The thing is, though, that pole dancing is one of many not so weird but quite wonderful things that libraries are getting up to these days. If belly rather than pole dancing is your thing, there's a library for you. Your kids want to take their teddy bears to a sleepover? No problem - head for Edinburgh Central Library. And it's not just books and DVDs. Oh, no. Depending on where you are libraries will lend you all sorts of things from baking tins to telescopes, although Bolivar County in Mississippi has apparently found out the hard way that Father Christmas suits present a very special challenge since, predictably perhaps, everybody tends to want them at the same time.

A glittering star of the new order is a librarian in New York who has achieved fame (Mrs Philpott wouldn't have approved of that) by reading a children's story to a live alligator (or that.) This is true; it brings the kids in, you see. Plus, I suppose, the alligators. Wackford Squeers would have been horrified. Previous challenges have seen her sitting in a tub of jelly and cuddling an enormous python, although history does not record whether or not simultaneously.

Pride of place, though must go to a 'bookmobile' service provided by “one or more buses or pack animals (such as burros, camels, donkeys or elephants) furnished as small public libraries, some equipped with internet access points or computer labs.” Leaving aside the question of how a donkey or an elephant can come furnished as anything, or be equipped with an internet access point (what do you suppose the average elephant's broadband speed is?) there is the small matter of how your local Council, down on its uppers as it is, is going to feed and stable this unlikely menagerie, whilst avoiding the kind of violent confrontations that tend not to go down well in reading rooms. Edinburgh would have a particular problem, what with having to worry about the transport squashing the teddy bears, while New York would face an even tougher challenge making sure the visual aids didn't try to eat the transport.

Mrs Philpott would have known how to deal with all this. She would of course have scored maximum points on the quiz, if not more, and would have had no truck with Father Christmas suits, teddy bear sleepovers, alligators and the like. But she knew a thing or two, did Mrs Philpott. One of the things she would have known without having to look it up is what a burro is; another would have been where to dig out the lowdown on how and where to find bed and breakfast for a Wifi-enabled camel in Middlesex in the 1950s. For all I know her card index system would also have had at its fingertips the gen on how to crank an elephant up to 150 Mbs. Go on, have a look – Google can't do all that.

It was pretty much infallible, that card index system of hers. It would have been more than equal to the task of finding tips on whether the budding pole dancer would be better off with a static X-Pole Sport or pushing the boat out with a spinning X-Pole Xpert - or even where to stock up on essentials like Gorilla Snot Grip (I'm not making this up, or at least not that bit.)

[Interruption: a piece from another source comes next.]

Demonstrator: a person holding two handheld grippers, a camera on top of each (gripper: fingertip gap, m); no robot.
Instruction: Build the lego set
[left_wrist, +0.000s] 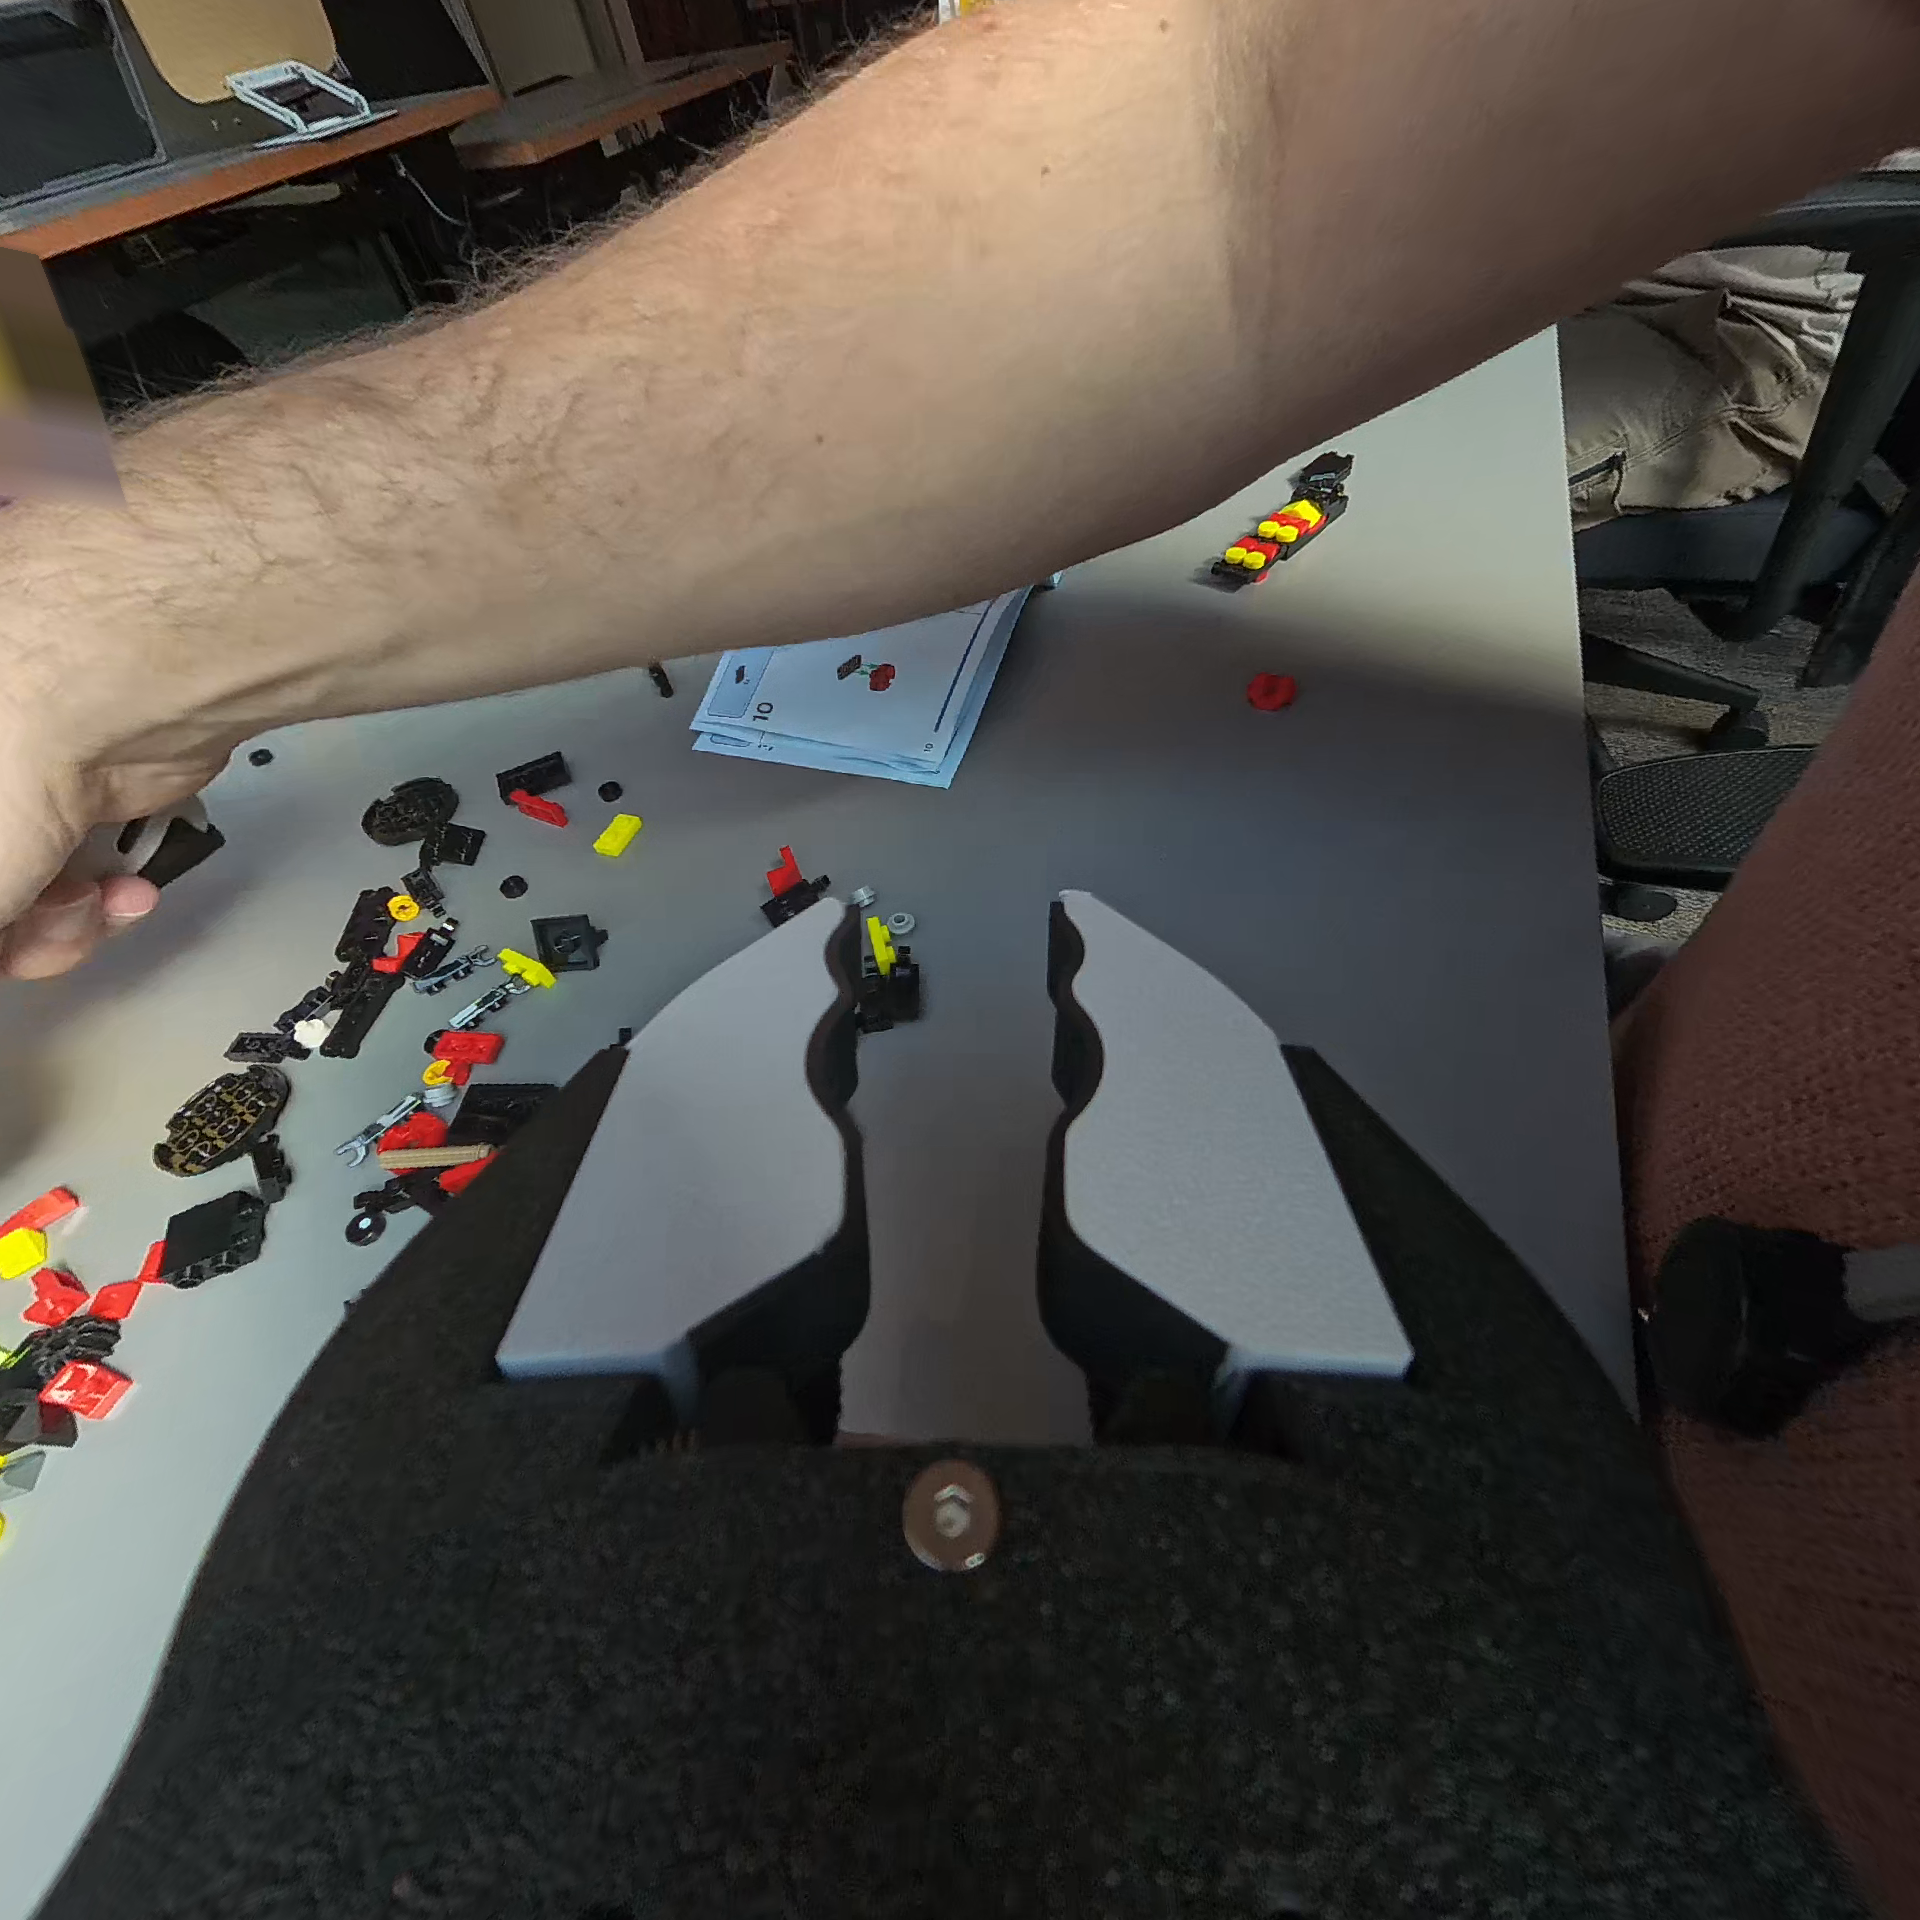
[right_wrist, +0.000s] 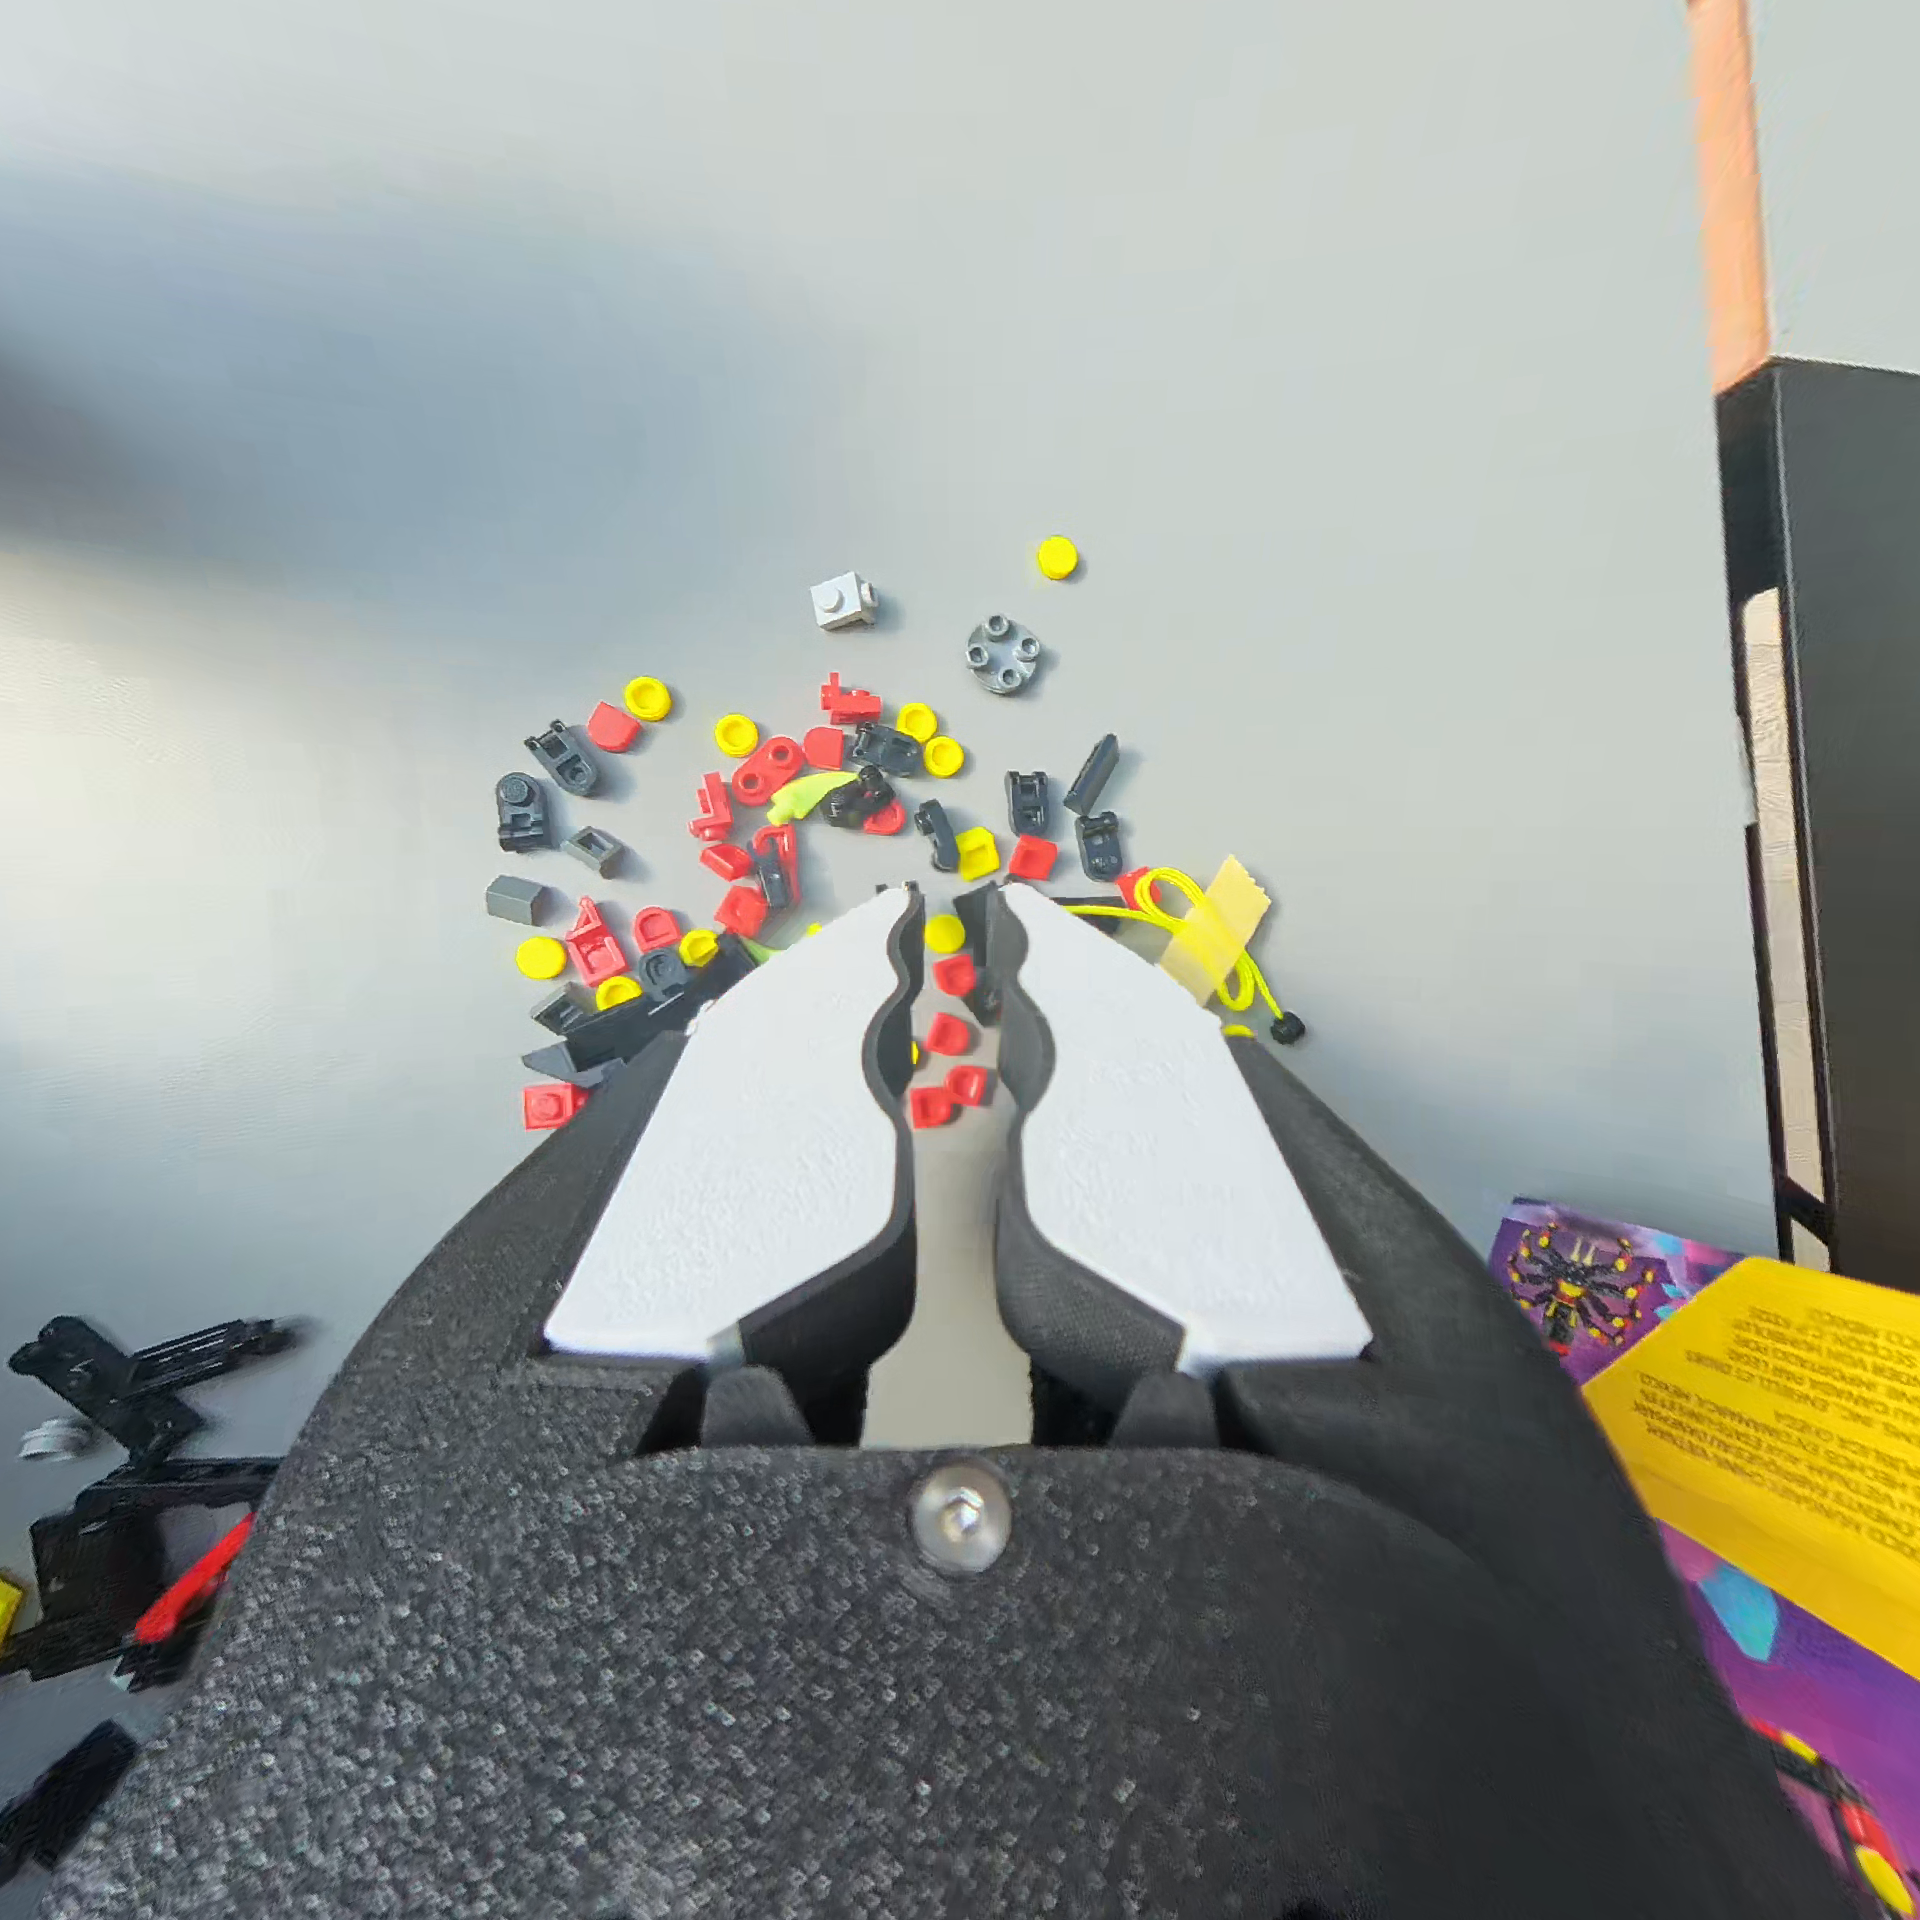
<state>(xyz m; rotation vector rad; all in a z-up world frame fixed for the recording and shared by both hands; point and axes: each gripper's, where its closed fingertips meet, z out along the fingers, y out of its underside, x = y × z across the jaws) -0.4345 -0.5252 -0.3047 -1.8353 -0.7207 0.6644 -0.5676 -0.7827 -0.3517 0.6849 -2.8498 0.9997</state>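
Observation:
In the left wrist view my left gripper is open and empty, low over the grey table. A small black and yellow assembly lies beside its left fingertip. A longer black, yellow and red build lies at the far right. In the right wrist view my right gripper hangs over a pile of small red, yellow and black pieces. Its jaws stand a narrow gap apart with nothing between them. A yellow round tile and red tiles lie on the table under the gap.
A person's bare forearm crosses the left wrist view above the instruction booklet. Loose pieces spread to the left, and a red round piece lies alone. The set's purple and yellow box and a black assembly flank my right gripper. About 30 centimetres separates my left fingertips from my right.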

But, like the best pole dancers, she would never have overreached herself. She would, you might say, have been in pole position to tackle the multifarious challenges facing the modern library, but – as you now know – she wouldn't have touched them with a dance pole.


ANAGRAM CORNER

A tribute to.....

SIR DAVID ATTENBOROUGH


HI, ADORED SORTA TV BIG'UN!

Sorta? Well, it is in the Cambridge Advanced Learner's Dictionary and Thesaurus!